Décoctions d’algues japonaises Sous l’égide d’un comité scientifique franco­italien, les restaurateurs ont été d’emblée confrontés à des problèmes inédits. « Ils ont longuement étudié
l’état des fresques et les remèdes à apporter », explique la Française Colette Di Matteo, conservateur général du patrimoine et conseillère scientifique
du Palais Farnèse. Décision a été prise de conserver les restaurations antérieures et les consolidations déjà intervenues, en cherchant à rétablir une
harmonie générale altérée par le temps. Les grandes fresques de la voûte, au nombre de seize, ont été nettoyées de leur gangue d’huile de ricin et de
gomme arabique appliquée autrefois pour rehausser les couleurs, mais devenue grise avec le temps. Résines jaunies, repeints débordants composés
d’enduit de chaux et de sable utilisés pour les raccords, purpurine (coloriant extrait de la garance) utilisée au lieu de feuilles d’or, blancs devenus gris
et opaques à force de saleté ont été traités ou enlevés.

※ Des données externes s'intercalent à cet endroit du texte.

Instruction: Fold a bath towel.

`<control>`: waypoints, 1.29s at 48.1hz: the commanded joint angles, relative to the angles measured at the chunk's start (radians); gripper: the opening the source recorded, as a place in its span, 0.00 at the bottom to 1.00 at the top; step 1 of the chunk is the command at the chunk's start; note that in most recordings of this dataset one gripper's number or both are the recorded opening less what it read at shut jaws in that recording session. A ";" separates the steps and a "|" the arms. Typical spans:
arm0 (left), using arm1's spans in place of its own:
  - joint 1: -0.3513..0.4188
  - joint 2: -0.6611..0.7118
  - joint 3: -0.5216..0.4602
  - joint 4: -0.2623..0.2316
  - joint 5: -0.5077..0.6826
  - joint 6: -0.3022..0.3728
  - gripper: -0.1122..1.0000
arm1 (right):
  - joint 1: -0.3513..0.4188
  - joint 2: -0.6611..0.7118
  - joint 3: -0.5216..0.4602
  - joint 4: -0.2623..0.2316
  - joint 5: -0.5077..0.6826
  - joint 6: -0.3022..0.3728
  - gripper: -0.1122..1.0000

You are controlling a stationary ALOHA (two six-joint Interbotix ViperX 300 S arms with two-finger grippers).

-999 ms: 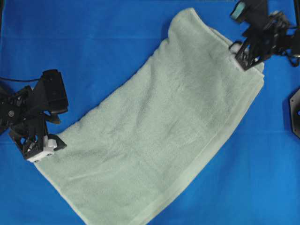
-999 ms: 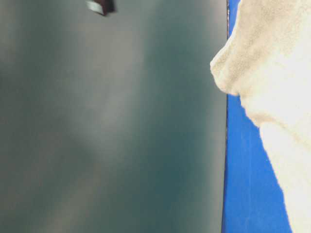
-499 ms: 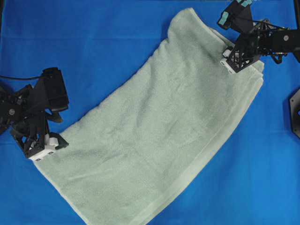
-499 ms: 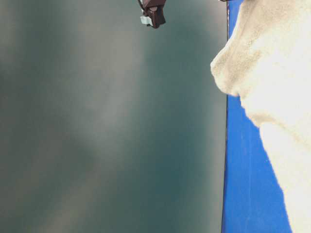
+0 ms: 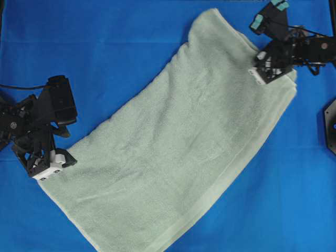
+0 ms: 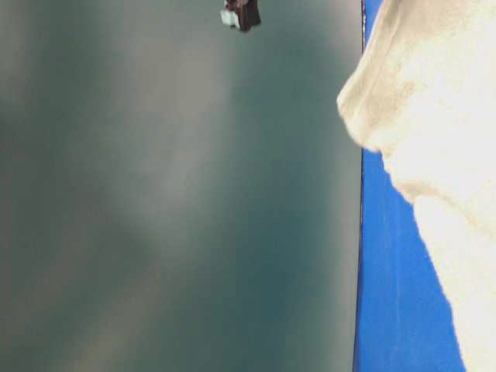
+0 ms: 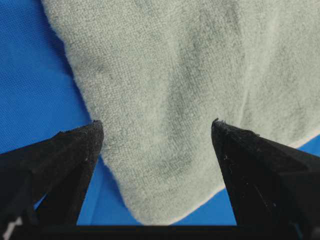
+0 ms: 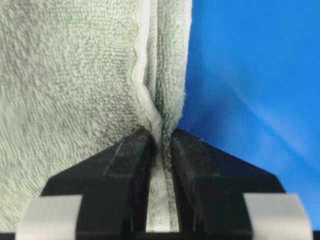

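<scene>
A large pale sage-green terry-cloth bath towel (image 5: 178, 147) with flat hemmed borders lies slantwise across the bright blue cloth surface (image 5: 105, 42), running from the near left to the far right of the overhead view. It looks doubled over, since layered edges show along its far right end.

The black right gripper (image 5: 261, 75) sits at that far right corner. In the right wrist view its two black fingers (image 8: 127, 165) are pressed nearly together, pinching a raised ridge of the towel's hemmed edge (image 8: 150, 107) between them.

The black left gripper (image 5: 48, 170) rests at the towel's near left corner. In the left wrist view its fingers (image 7: 65, 155) are spread wide on either side of the rounded towel corner (image 7: 165, 165), with nothing clamped between them.

In the table-level view the towel (image 6: 434, 116) bulges at the right over the blue cloth, and a small dark part of an arm (image 6: 242, 14) shows at the top.
</scene>
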 commanded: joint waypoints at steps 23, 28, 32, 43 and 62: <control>0.002 -0.008 -0.020 0.003 -0.008 0.008 0.85 | 0.092 -0.321 0.008 0.126 0.230 0.003 0.25; 0.002 -0.005 -0.020 0.003 -0.008 0.008 0.85 | 0.204 -0.313 -0.011 0.193 0.222 0.021 0.25; 0.002 -0.003 -0.021 0.003 -0.011 0.006 0.85 | 0.321 -0.291 -0.040 0.216 0.199 0.063 0.25; 0.002 -0.002 -0.018 0.003 -0.034 0.015 0.85 | 0.574 -0.121 -0.176 0.190 0.144 0.221 0.25; 0.002 0.003 -0.014 0.003 -0.078 0.086 0.85 | 0.782 0.255 -0.583 0.115 0.244 0.313 0.25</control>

Les fresques ont été nettoyées avec une infinie précision, au pochoir. Parfois en recourant à des solutions innovantes, comme des décoctions d’algues
japonaises pour lutter contre l’altération des bleus. Il a fallu consolider les fissures apparues dans la paroi en injectant des résines invisibles, fixer des
stucs qui se détachaient, traiter 800 agrafes et 400 clous en fer en train de rouiller, éliminer les couches successives de vernis mises au fil des temps
jusqu’à retrouver la couleur originale des frères Carrache, rendre leur éclat aux dorures. Les travaux ont fait apparaître 80 graffitis, esquisses (une
main, un pied), dates, signatures que des artistes ont apposés aux siècles précédents pour marquer leur passage et que les restaurateurs ont décidé de
conserver. Les grands atlantes qui encadrent des médaillons ont retrouvé tout leur relief. Dans cet enchevêtrement luxuriant de chefs­d’œuvre
illusionnistes, les putti apparaissent plus dodus, les grands nus masculins plus musculeux, la pomme d’or ressort dans la main que Mercure tend à
Pâris. Jupiter fait une cour tendre à Junon. On croit presque entendre les notes de musique que Polyphème joue pour Galatée. Les neuf grandes statues
ont été enlevées et nettoyées avant d’être remises dans leur niche. « Nous avons cherché à restituer leur originalité aux fresques et son unité à cette
splendide galerie, expliquent les deux restauratrices en chef, Emanuela Settimi et Elvira Cajano. Que les bleus sortent mieux, que les putti
dansent, que les corps exhalent douceur et sensualité.»